§ To do:
When you copy the data, keep every word exactly as it is and leave the pictures out.

§ Listed entries:
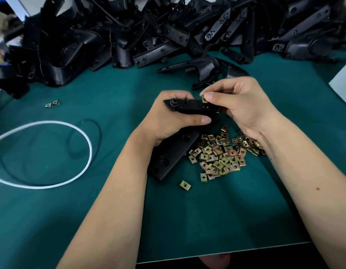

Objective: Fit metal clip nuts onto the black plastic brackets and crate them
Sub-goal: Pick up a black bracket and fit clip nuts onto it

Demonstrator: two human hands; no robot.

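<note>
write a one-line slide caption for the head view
Left hand holds a black bracket while right hand pinches a clip nut onto it.

Dim, cool overall; light falls from above and far, brightest on the mid surface (114, 90) and on the hands; near part of the surface darker, with soft shadows under both forearms; shadow also under the left hand (168, 115) and right hand (240, 105); black bracket pile (149, 35) far back mostly crushed to black, only thin glossy highlights on edges; clip nuts (218, 154) show small glints, detail soft; white cord (87, 140) slightly blown out; wide-angle bend at the edges, near surface edge bowed, forearms stretched; far left and right corners soft and smeared; centre reasonably sharp, mild compression noise.
</note>
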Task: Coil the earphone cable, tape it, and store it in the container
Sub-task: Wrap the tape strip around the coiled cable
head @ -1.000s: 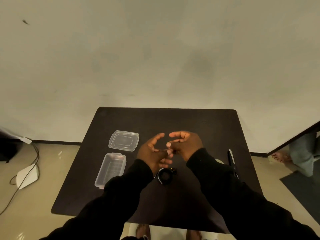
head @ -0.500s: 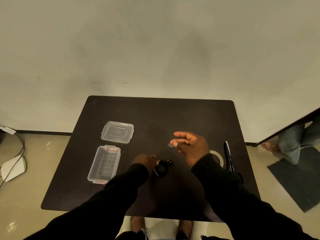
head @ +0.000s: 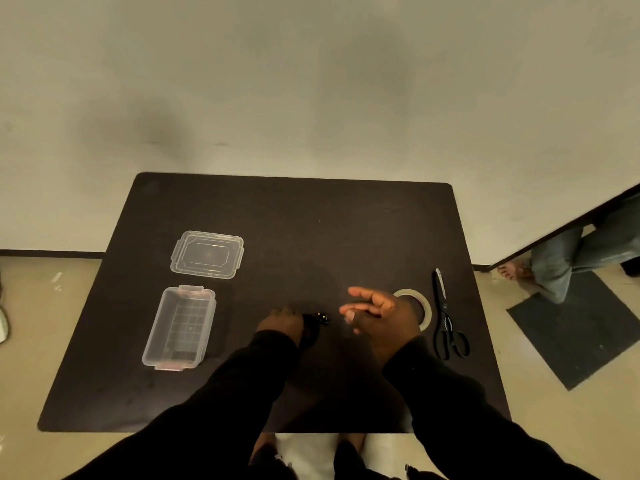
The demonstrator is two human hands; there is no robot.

§ Result of this task:
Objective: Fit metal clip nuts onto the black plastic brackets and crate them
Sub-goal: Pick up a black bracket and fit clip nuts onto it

Demonstrator: two human hands; no robot.

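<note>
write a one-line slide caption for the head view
Left hand holds a black bracket while right hand pinches a clip nut onto it.

Dim, cool overall; light falls from above and far, brightest on the mid surface (114, 90) and on the hands; near part of the surface darker, with soft shadows under both forearms; shadow also under the left hand (168, 115) and right hand (240, 105); black bracket pile (149, 35) far back mostly crushed to black, only thin glossy highlights on edges; clip nuts (218, 154) show small glints, detail soft; white cord (87, 140) slightly blown out; wide-angle bend at the edges, near surface edge bowed, forearms stretched; far left and right corners soft and smeared; centre reasonably sharp, mild compression noise.
</note>
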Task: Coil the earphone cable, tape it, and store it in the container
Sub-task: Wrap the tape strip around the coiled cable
head @ -1.000s: 
head @ -0.500s: 
head @ +0.000s: 
The demonstrator is two human hands; there is no robot.

This answer is complete as written.